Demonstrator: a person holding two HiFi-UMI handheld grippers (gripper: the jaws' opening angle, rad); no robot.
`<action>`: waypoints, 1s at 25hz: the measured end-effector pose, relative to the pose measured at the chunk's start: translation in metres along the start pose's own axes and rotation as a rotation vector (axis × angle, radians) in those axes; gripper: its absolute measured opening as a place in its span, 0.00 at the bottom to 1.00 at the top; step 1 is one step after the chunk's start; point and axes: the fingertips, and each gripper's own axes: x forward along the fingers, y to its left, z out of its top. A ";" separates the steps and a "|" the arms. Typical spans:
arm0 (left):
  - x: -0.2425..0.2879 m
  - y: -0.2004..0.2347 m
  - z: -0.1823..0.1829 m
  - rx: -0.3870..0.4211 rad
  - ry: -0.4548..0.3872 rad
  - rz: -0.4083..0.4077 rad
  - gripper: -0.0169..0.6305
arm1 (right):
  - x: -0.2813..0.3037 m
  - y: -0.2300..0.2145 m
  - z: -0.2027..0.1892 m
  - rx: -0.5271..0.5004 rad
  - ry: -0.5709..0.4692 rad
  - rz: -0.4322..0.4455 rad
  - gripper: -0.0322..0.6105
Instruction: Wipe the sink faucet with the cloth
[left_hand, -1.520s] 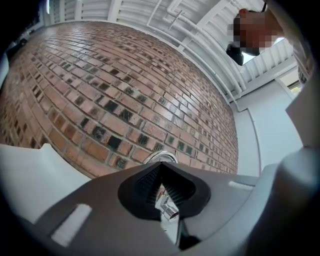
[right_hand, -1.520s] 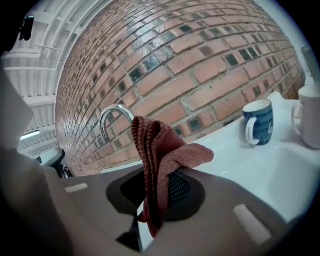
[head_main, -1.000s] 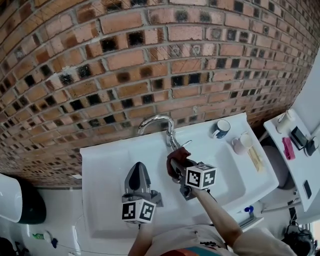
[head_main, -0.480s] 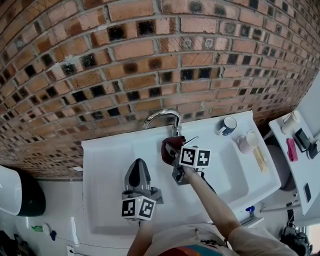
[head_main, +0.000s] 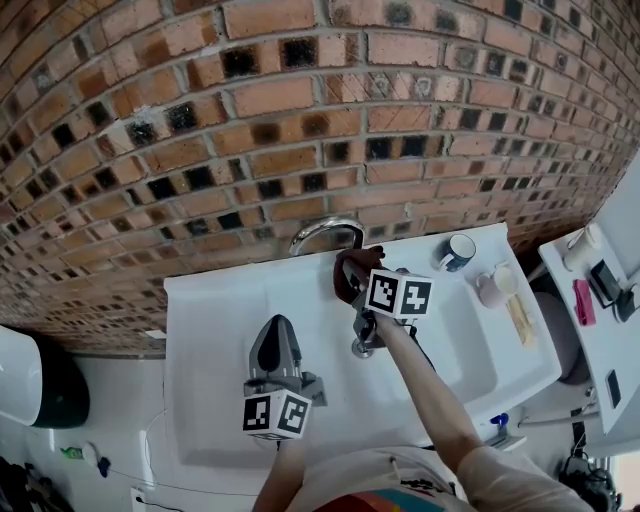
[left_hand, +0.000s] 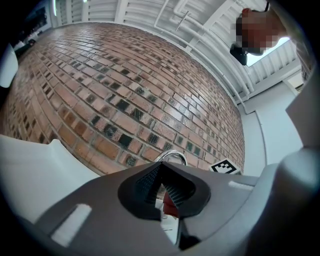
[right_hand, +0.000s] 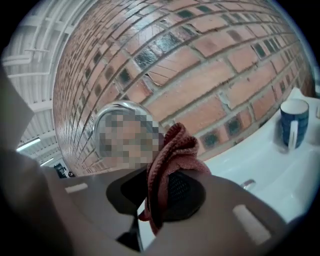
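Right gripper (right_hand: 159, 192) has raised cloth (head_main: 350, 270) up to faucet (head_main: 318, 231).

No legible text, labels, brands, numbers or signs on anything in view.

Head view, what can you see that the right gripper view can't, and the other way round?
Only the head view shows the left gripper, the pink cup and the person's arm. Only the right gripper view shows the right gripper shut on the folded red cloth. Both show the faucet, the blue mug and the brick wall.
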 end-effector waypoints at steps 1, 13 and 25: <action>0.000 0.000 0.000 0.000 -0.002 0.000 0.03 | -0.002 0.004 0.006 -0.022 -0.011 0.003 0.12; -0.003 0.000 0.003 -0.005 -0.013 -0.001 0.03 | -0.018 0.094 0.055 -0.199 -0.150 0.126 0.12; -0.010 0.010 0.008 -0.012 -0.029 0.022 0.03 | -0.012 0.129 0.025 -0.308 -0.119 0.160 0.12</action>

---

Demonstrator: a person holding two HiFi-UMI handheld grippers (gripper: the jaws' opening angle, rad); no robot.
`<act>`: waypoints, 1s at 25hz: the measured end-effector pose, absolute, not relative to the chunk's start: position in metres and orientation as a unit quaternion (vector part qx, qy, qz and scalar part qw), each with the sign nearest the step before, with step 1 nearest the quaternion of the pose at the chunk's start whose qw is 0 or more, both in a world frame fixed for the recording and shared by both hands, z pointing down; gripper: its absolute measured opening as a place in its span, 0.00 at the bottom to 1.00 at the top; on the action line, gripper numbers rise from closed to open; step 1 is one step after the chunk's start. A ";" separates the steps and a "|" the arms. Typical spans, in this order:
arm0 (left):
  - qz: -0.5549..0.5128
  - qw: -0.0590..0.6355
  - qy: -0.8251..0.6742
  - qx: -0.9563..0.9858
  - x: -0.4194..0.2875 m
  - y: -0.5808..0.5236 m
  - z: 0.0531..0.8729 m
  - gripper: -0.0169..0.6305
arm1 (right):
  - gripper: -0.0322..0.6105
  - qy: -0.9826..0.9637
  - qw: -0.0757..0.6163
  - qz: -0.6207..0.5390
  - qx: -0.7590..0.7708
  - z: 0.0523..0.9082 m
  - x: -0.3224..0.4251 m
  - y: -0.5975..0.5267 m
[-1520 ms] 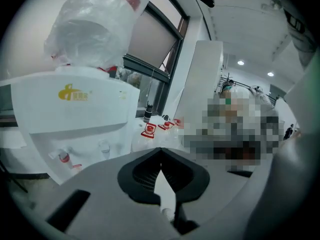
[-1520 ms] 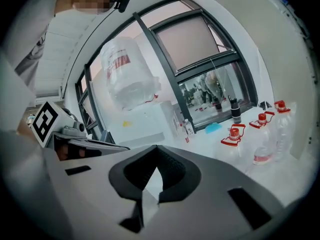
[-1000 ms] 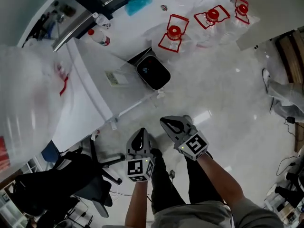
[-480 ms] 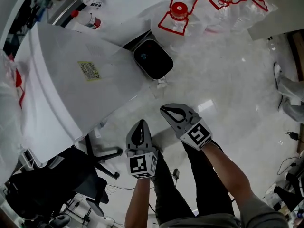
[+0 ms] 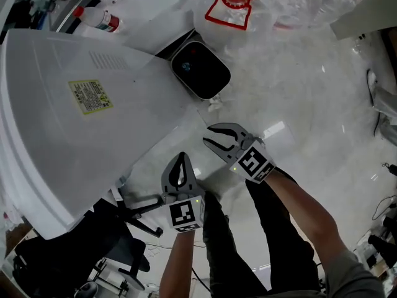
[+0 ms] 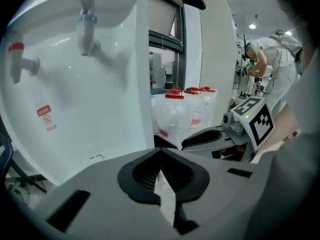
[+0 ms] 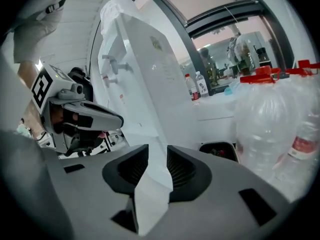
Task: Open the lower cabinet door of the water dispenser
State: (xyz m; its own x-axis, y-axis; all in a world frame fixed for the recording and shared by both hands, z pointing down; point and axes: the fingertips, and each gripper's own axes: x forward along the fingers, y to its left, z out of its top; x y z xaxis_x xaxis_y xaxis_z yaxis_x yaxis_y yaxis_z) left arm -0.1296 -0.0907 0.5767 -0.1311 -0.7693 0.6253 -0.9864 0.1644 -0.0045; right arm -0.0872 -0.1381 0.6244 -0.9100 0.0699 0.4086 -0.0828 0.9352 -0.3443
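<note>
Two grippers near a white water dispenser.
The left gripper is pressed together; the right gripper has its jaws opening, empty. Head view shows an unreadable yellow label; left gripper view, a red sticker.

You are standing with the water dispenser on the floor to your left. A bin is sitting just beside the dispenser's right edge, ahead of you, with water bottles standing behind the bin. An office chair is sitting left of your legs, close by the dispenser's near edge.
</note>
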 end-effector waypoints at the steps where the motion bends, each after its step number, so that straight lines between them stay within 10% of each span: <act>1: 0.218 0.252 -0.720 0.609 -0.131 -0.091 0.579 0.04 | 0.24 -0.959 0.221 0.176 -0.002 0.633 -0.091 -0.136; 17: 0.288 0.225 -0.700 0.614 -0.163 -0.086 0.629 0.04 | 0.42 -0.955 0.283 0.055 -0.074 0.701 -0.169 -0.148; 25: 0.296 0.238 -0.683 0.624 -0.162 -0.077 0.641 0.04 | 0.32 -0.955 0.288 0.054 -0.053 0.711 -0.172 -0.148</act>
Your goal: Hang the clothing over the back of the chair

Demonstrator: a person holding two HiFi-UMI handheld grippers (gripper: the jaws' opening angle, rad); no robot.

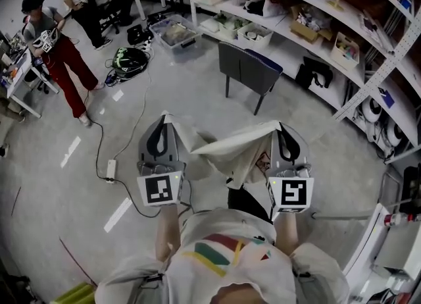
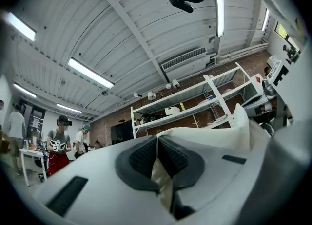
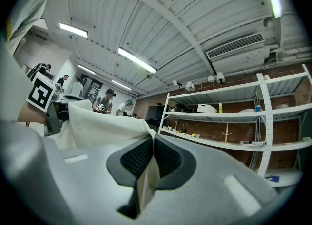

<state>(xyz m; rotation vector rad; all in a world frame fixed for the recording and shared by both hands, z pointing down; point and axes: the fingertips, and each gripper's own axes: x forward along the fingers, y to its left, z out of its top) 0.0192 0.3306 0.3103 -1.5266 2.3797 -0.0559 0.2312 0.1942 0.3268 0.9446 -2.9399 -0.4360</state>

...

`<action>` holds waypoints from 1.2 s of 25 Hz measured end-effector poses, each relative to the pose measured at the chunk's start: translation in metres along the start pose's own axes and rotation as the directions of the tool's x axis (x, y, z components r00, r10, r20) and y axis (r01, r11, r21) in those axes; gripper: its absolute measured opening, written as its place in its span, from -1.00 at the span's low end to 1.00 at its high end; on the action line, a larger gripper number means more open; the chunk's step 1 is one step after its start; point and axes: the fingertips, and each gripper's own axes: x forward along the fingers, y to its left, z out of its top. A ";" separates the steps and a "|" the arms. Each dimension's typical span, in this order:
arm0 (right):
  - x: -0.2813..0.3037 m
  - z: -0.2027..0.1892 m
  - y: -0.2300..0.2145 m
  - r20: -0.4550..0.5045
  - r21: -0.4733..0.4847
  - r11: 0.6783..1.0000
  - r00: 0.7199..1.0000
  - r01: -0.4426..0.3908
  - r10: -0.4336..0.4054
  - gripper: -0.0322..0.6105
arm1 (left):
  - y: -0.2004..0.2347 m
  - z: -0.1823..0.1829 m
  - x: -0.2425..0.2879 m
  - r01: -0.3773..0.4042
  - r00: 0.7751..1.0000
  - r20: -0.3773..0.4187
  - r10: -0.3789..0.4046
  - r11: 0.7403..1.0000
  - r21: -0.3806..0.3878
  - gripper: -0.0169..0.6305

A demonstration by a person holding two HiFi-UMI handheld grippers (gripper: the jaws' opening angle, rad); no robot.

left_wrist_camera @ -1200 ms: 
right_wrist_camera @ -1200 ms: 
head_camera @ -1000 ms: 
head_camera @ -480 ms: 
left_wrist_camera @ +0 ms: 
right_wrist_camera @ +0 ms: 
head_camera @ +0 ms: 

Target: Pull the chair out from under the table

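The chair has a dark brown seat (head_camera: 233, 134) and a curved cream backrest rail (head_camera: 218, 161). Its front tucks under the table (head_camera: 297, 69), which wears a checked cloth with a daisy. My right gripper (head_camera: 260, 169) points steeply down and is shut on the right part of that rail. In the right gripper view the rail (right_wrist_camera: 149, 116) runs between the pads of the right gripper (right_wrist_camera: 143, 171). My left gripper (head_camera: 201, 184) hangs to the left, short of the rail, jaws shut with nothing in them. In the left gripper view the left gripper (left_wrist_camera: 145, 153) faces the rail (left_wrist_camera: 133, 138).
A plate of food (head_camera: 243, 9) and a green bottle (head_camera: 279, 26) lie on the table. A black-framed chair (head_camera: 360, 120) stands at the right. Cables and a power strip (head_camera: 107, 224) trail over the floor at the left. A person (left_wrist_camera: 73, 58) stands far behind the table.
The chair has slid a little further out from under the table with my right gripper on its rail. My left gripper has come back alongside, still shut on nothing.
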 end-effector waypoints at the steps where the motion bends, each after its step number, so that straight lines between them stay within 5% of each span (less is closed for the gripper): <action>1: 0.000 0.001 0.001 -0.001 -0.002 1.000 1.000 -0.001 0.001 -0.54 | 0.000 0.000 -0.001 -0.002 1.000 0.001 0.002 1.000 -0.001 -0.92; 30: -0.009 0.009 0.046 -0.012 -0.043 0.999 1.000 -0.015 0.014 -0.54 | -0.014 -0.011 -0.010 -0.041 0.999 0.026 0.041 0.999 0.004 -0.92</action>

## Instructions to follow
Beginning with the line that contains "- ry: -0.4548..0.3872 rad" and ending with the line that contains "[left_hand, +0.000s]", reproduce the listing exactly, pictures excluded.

## Problem solution
  - ry: -0.4548..0.3872 rad
  - rz: -0.4083..0.4077 rad
  - gripper: -0.0169..0.6305
arm1 (right):
  - x: -0.2813..0.3037 m
  - y: -0.2300..0.2145 m
  - z: -0.2027..0.1892 m
  - rx: -0.5271..0.5004 rad
  - ry: -0.5709..0.4692 rad
  - rz: -0.4322..0.4455 rad
  - gripper: -0.0322..0.6105
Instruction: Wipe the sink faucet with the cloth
[left_hand, -1.520s] 
[right_hand, -1.520s] 
[head_main, -1.000s] 
[head_main, -0.480s] 
[head_main, +0.000s] 
[left_hand, +0.000s] 

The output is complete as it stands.